Entertaining history for a general audience but not for the serious historian

A history of Britain’s hospitals and the background to the medical, nursing and allied professions’, by G. Barry Carruthers and Lesley A. Carruthers. Pp x+430. Price £18.50. East Sussex: Book Guild Publishing; 2005. ISBN 1 85776 905 8


This book presents a personal and eclectic survey of the history of hospitals in Britain. It contains 14 chapters of varying length. These trace the history of hospitals from Roman times to the present day. Separate chapters describe the development of specialist, cottage, maternity, children’s and psychiatric hospitals. Others explore the evolution of the medical and nursing professions, the independent sector and the background of the National Health Service.

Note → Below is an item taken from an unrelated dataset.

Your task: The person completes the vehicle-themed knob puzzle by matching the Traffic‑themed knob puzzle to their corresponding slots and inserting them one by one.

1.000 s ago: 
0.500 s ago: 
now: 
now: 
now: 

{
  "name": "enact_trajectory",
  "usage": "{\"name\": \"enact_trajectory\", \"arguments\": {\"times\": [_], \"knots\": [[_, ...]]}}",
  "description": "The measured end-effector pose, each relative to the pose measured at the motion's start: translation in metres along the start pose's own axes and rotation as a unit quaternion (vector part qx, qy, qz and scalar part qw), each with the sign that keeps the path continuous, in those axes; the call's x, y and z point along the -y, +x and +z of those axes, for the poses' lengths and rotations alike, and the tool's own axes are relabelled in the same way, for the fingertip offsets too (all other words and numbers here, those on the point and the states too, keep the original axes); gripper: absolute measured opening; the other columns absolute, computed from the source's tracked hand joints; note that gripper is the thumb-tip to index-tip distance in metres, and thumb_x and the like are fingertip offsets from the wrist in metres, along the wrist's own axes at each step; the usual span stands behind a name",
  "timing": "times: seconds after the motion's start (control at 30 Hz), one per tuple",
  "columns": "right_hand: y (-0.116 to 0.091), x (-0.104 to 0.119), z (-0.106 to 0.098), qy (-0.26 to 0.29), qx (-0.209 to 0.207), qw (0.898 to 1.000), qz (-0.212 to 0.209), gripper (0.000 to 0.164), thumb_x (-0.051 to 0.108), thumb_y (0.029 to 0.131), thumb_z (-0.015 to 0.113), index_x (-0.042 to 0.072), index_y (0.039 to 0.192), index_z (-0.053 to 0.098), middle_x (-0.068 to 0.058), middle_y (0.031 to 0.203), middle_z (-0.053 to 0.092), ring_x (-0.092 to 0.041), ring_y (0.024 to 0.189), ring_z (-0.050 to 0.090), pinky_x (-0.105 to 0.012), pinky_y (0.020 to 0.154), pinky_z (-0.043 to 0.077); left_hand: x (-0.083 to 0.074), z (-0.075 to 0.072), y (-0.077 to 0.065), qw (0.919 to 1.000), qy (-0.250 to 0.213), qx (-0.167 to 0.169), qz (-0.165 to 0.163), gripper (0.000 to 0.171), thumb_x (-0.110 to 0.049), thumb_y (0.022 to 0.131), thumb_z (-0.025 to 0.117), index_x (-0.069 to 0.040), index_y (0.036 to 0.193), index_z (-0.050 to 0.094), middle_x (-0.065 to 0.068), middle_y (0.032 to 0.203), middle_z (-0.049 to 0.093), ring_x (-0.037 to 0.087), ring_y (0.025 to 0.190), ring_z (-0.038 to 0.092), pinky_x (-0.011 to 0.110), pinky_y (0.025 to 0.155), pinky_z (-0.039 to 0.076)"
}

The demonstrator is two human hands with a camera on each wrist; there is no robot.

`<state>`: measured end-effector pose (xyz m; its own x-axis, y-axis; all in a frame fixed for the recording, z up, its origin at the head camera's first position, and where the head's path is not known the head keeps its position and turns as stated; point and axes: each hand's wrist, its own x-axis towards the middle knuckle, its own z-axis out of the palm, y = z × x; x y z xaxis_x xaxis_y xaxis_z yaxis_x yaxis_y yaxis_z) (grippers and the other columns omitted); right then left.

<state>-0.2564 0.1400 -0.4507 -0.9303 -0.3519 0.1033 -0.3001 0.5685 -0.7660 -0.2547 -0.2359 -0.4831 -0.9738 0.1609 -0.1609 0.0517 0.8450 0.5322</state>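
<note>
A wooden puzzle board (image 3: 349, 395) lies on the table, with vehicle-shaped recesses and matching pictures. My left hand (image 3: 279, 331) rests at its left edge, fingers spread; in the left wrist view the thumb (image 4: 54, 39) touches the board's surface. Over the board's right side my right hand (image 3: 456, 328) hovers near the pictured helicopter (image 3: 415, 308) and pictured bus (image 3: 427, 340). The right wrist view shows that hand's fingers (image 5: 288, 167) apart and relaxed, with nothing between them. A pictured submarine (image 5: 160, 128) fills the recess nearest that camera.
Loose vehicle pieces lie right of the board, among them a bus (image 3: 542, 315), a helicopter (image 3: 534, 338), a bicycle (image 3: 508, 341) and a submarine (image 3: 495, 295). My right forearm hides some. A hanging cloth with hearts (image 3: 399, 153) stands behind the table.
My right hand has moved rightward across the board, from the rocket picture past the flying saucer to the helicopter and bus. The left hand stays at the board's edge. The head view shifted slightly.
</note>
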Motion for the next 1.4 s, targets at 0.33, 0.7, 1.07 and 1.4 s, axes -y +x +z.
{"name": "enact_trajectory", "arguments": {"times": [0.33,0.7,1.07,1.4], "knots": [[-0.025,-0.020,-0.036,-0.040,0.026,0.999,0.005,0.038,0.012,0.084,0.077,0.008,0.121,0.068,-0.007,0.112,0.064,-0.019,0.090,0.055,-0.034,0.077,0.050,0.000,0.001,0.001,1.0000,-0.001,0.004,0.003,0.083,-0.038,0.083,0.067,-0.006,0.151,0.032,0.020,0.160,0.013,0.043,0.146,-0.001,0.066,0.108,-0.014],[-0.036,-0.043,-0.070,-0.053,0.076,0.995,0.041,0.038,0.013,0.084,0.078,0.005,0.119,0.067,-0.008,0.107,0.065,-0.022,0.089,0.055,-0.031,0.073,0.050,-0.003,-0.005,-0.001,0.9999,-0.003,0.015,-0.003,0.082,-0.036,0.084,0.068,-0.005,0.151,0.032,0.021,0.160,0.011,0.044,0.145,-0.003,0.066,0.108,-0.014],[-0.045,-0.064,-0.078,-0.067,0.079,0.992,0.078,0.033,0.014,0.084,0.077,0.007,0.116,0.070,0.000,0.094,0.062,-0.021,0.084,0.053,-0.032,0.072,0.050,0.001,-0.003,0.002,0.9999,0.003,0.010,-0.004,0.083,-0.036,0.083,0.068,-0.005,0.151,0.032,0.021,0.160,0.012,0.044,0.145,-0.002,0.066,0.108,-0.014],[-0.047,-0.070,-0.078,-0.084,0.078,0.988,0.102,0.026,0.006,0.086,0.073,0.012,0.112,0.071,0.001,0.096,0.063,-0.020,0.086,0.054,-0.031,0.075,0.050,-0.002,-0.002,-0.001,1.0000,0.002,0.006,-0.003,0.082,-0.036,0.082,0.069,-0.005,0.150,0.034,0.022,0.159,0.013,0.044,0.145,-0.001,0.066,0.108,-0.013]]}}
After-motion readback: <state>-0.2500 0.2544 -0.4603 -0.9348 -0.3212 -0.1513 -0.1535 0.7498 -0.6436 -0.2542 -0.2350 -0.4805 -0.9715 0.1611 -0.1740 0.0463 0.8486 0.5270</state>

The book is lavishly illustrated. It contains over 200 paintings, cartoons and photographs. These are mainly of hospitals, but others illustrate wider aspects of the history of medicine. Many have not been widely seen before. The text is not referenced, although a bibliography lists nearly 100 books used as source material. Pharmacists will be disappointed to find almost no reference to their profession. The occasional reference to apothecaries is spoiled by irritating errors; the “Society of Apothecaries” is described as the “Apothecaries Company”, and “physick garden” appears as “physics garden”.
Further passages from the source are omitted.